- TO DO -
Restate all the lines below word for word, but omit the pictures.

- STORED DATA -

★ ★ ★ ★ ★ ★ ★

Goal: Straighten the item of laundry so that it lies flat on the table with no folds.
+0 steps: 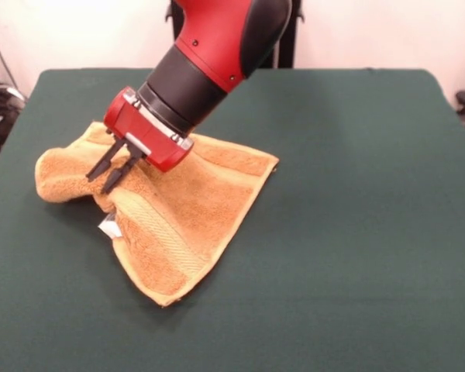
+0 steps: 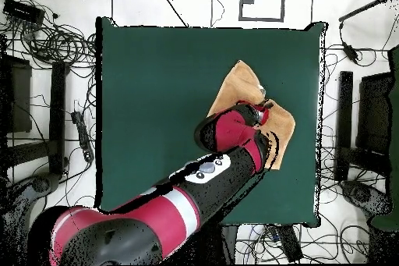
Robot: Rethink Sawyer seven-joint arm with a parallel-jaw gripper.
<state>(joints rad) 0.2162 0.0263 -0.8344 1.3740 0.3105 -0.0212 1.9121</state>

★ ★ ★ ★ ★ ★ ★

- SOLUTION TO THE EXERCISE -
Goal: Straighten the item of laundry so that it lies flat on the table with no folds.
+0 steps: 
+0 steps: 
Robot: Rethink Sawyer seven-joint arm with a parallel-jaw gripper.
<state>(joints rad) 0.2162 0.0263 -0.8344 1.3740 0.3105 -0.0212 1.9121</state>

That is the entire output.